Next, we compared antibody binding to our top candidate peptides in SSA− SjD to a combination of sicca and AF controls (combined controls). As above, peptides from DTD2 and RESF1 were bound more by SSA− SjD than combined controls IgG (p=.003 and p=.033, respectively; Figure 4B). Results remained significant after excluding participants with positive anti-SSB antibody. IgG binding to DTD2 had a 63% chance of observing a higher adjusted OD in SSA− SjD participants than combined controls (95% CI: 54–70%). Binding to RESF1 had a 59% chance of being higher in SSA− SjD than combined control participants (95% CI: 51–67%). Recognizing the directional changes from the array data, we performed a one-sided Wilcoxon rank-sum test with Benjamini-Hochberg correction (q-value) to control the false discovery rate (Figure 4C). IgG binding to peptides from DTD2 survived at 5% (q=0.021). Binding to DTD2 was similar between SSA− and SSA+ SjD but higher in SjD than SLE and RA participants (Figure 4D; Supplemental Figure C). When sensitivity analysis was performed including only RF-negative SjD participants, eliminating the risk of RF-related interference, IgG binding to DTD2 remained significantly higher in SjD than control subjects (Supplemental Figure D).

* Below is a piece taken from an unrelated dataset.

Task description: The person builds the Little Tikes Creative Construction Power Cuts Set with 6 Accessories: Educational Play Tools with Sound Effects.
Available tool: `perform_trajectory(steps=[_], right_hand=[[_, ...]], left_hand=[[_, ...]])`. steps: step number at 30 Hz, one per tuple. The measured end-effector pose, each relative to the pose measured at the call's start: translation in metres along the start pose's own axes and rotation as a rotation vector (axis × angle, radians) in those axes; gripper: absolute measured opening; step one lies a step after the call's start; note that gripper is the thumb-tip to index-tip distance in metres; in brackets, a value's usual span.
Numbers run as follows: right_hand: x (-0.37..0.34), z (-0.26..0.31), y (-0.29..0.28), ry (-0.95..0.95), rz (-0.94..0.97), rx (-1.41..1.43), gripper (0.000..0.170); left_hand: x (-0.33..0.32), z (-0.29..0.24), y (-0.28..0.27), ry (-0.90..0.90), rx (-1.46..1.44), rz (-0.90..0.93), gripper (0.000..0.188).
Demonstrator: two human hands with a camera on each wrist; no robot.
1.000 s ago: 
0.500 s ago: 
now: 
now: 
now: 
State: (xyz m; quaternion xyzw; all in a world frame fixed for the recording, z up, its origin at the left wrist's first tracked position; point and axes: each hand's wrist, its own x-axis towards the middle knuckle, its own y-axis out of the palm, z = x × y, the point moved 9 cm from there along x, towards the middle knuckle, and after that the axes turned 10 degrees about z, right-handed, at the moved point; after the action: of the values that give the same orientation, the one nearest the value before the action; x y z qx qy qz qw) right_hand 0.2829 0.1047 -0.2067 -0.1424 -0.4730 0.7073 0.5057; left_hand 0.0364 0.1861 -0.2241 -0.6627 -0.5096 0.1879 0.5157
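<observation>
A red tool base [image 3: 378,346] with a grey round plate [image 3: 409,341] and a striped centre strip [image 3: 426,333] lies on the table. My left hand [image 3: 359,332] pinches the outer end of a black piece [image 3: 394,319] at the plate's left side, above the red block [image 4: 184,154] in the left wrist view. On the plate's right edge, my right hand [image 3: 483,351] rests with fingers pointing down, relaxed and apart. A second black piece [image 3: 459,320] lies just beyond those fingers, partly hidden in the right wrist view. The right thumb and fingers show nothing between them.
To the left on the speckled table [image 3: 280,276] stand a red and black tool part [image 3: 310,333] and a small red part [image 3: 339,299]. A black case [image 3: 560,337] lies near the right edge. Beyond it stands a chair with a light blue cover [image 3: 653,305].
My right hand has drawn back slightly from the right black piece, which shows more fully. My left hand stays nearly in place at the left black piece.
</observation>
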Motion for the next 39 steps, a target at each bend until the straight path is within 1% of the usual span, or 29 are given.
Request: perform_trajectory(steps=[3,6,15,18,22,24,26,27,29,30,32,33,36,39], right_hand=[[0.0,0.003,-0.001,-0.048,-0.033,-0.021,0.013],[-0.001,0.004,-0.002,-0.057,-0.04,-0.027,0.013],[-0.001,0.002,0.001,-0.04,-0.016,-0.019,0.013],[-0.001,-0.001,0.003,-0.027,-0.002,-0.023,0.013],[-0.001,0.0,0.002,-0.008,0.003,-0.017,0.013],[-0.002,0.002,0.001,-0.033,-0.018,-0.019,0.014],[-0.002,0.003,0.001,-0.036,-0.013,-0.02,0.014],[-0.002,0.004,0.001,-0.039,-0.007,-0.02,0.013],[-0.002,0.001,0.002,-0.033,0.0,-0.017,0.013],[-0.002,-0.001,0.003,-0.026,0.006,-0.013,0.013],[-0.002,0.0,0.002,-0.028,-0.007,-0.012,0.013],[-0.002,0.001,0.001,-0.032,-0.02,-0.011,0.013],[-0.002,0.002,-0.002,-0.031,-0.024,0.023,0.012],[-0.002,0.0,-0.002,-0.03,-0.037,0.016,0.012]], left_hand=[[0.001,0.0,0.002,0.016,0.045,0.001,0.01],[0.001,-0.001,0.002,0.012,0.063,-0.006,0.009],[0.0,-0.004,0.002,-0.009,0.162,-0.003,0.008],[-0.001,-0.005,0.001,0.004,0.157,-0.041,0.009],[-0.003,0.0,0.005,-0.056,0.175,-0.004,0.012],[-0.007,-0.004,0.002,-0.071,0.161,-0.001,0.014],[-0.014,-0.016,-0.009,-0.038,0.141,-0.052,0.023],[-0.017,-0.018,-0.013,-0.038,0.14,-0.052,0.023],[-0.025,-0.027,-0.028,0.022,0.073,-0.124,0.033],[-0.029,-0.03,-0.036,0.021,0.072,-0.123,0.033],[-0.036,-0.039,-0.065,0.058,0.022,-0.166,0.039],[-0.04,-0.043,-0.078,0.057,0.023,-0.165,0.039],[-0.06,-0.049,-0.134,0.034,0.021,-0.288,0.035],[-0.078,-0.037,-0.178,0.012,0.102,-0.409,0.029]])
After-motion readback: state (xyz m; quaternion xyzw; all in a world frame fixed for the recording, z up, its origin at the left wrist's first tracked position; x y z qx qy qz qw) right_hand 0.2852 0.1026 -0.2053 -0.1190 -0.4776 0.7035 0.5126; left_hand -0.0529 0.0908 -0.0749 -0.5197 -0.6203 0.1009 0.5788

Anti-DTD2 antibody is specific to DTD2 peptide and DTD2 is increased in salivary gland tissue

The binding specificity of IgG to the DTD2 peptide was assessed by incubating two SjD serum samples with DTD2 peptide or a control peptide prior to ELISA to detect IgG binding to plate-bound DTD2 peptide. We observed a dose-dependent inhibition from 13% to 91% for pre-incubation with 2–100 µg/mL of DTD2 peptide with no substantial inhibition for the control peptide (Supplemental Figure E). Furthermore, more DTD2 is present in SSA− SjD than sicca control salivary gland tissue (Figure 4E; Supplemental Figure F).

Antibodies to RESF1, DTD2, and SCRB2 are higher in participants with labial salivary gland biopsies with a FS ≥ 1 than biopsies with a FS < 1.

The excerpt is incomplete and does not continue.